• WORK INSTRUCTIONS
Each line from the beginning of the data below through the line containing "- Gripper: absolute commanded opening" should be repeated exactly, please.

Dataset excerpts:
[Start of section]

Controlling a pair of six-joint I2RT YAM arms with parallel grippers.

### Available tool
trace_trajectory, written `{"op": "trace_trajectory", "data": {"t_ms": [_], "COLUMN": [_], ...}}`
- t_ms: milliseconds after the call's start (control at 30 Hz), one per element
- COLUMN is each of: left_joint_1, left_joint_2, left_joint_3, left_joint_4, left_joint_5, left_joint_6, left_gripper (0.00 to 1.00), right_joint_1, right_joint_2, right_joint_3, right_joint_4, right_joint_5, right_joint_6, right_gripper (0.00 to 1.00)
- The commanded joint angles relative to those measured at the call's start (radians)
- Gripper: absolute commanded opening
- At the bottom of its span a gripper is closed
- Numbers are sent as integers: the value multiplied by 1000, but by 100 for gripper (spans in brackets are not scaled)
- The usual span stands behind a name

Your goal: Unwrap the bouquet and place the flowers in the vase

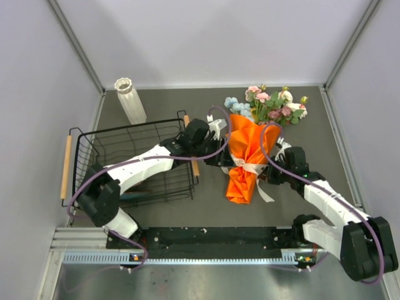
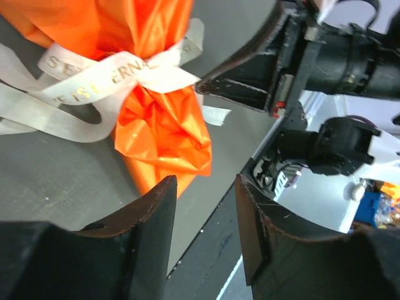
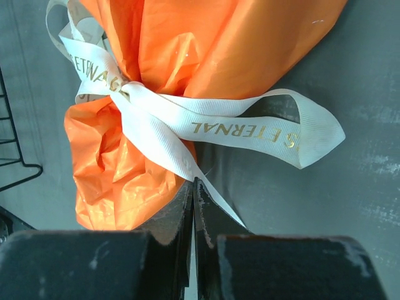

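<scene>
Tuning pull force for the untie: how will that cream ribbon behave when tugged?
Probably floppy: the ribbon lies in limp loops and tails on the table. Its woven ribbing should grip fairly well, not slip. The bouquet looks light, so it may drag along before the knot gives.

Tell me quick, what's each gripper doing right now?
Left gripper: open, holding nothing, beside the bouquet.
Right gripper: closed at the ribbon tail; whether it pinches it cannot be told.
</scene>
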Motion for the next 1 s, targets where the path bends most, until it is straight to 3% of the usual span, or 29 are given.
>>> {"op": "trace_trajectory", "data": {"t_ms": [0, 33, 167, 267, 367, 533, 600, 767, 967], "left_joint_1": [-16, -32, -63, -68, -66, -40, -28, -14, -14], "left_joint_2": [57, 82, 155, 205, 243, 284, 286, 323, 383], "left_joint_3": [104, 139, 227, 258, 277, 285, 274, 285, 336], "left_joint_4": [-91, -112, -195, -255, -287, -303, -289, -258, -275], "left_joint_5": [-132, -188, -311, -359, -323, -246, -243, -215, -247], "left_joint_6": [60, 83, 248, 349, 414, 449, 452, 515, 590], "left_gripper": [46, 46, 64, 68, 68, 87, 87, 72, 73], "right_joint_1": [1, 3, 3, 3, 3, 3, 4, 3, 4], "right_joint_2": [1, -9, -53, -91, -118, -121, -121, -122, -133], "right_joint_3": [53, 50, 42, 50, 65, 76, 73, 71, 70], "right_joint_4": [9, 12, 23, 15, -12, -29, -31, -29, -28], "right_joint_5": [41, 41, 25, 20, 60, 57, 51, 46, 37], "right_joint_6": [4, 21, 47, 37, 8, -6, -5, -3, -3], "right_gripper": [0, 0, 0, 0, 0, 0, 0, 0, 0]}}
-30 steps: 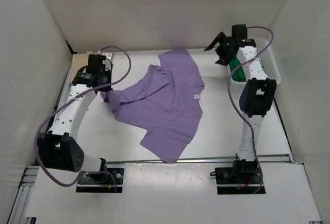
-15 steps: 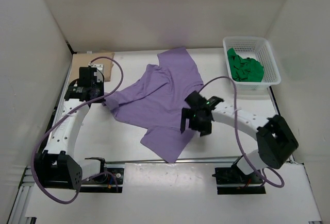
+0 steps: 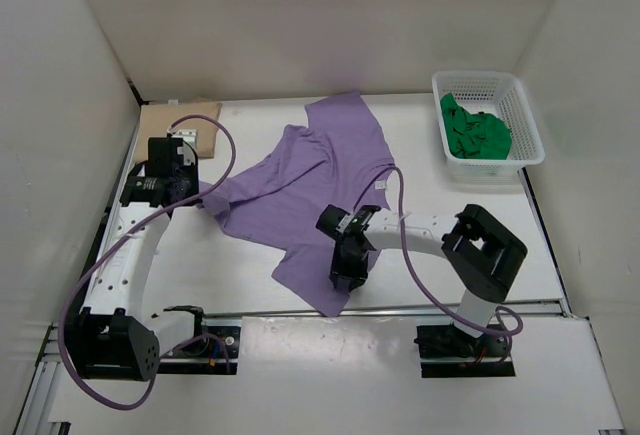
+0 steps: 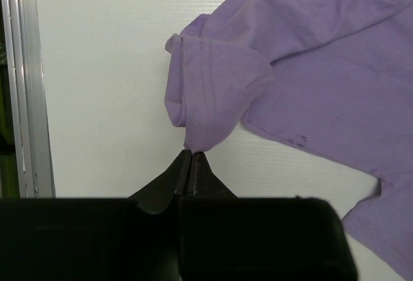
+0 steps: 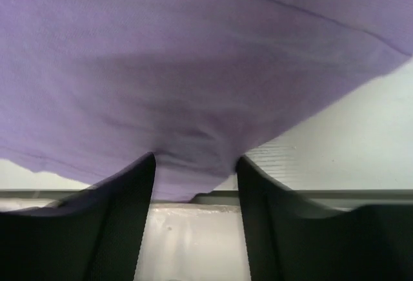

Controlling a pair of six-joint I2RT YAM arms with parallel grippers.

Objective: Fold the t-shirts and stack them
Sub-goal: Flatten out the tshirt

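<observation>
white surface (image 3: 235, 265): carries everything.

purple t-shirt (image 3: 310, 190): spread crooked across the middle of the surface, unfolded, one sleeve toward the far edge, hem corner at the near rail. it has hardly shifted in the last second; only the left sleeve (image 4: 206, 93) is drawn a little further left. what changed is your right arm: a second ago it was up at the basket, now it is down at the near hem. read that as the fetch finished and the flattening or first fold about to start.

white basket (image 3: 495, 163): far right corner, well apart from the purple shirt. holds a crumpled green t-shirt (image 3: 475, 135), so at least one garment is yet to be folded. no stack yet.

right tool (image 3: 345, 270): fingers apart, straddling the hem, cloth bunched between them, not yet pinched (image 5: 195, 158).

left tool (image 4: 191, 155): fingers together, nipping the very edge of the left sleeve. a thin grip; you may lose it if you pull hard.
</observation>
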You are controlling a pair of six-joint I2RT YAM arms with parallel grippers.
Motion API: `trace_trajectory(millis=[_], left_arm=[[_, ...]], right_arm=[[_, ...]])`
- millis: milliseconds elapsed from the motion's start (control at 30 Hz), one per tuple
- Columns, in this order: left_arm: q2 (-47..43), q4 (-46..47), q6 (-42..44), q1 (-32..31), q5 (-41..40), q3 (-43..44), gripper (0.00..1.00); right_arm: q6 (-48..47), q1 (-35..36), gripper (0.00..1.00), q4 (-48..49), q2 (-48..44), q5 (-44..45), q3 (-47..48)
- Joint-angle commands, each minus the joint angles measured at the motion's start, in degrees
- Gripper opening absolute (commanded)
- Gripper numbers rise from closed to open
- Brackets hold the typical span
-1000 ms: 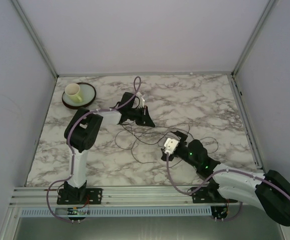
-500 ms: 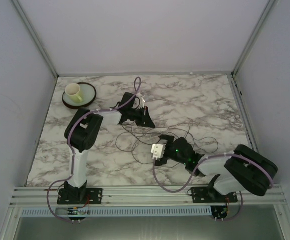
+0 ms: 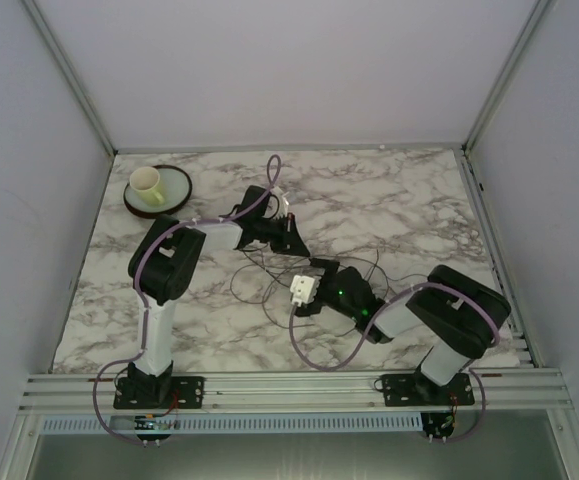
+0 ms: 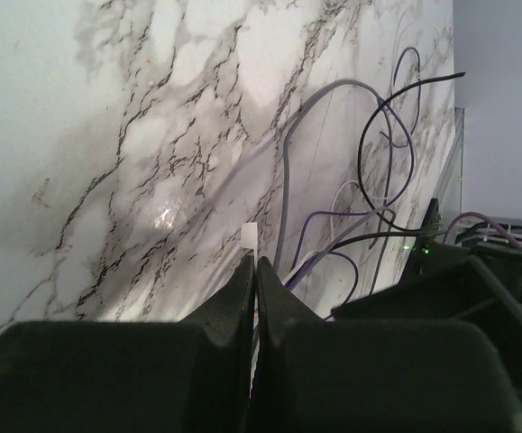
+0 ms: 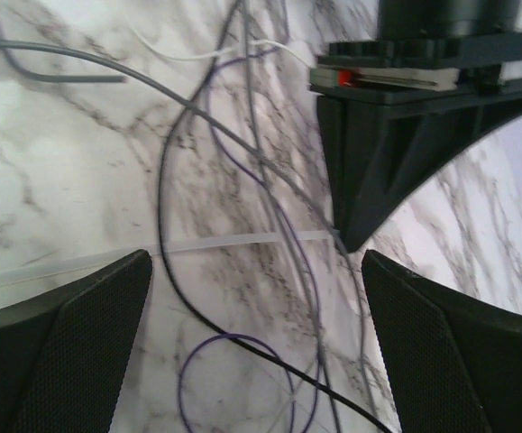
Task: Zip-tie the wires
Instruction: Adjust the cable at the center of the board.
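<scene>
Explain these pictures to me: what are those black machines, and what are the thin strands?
They are robot arms, a left arm and a right arm, bolted at the near edge of a marble table. One picture looks down from above; the other two come from cameras on each wrist. Thin dark wires lie in loose loops mid-table. A cup sits on a plate in the far left corner. The left claw is shut on a white zip tie; the right claw is open over the wires, holding nothing.
</scene>
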Motion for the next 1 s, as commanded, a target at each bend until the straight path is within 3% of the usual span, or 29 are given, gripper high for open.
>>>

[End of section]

• OUTPUT OF THE EXERCISE
Controlling a pair of six-joint I2RT YAM arms with parallel grippers.

### Available tool
trace_trajectory, written `{"op": "trace_trajectory", "data": {"t_ms": [_], "COLUMN": [_], ...}}`
- t_ms: milliseconds after the call's start (control at 30 Hz), one per element
- COLUMN is each of: left_joint_1, left_joint_2, left_joint_3, left_joint_4, left_joint_5, left_joint_6, left_gripper (0.00 to 1.00), right_joint_1, right_joint_2, right_joint_3, right_joint_4, right_joint_5, right_joint_6, right_gripper (0.00 to 1.00)
- The commanded joint angles relative to those measured at the call's start (radians)
- Gripper: absolute commanded opening

No further output is given for this exercise.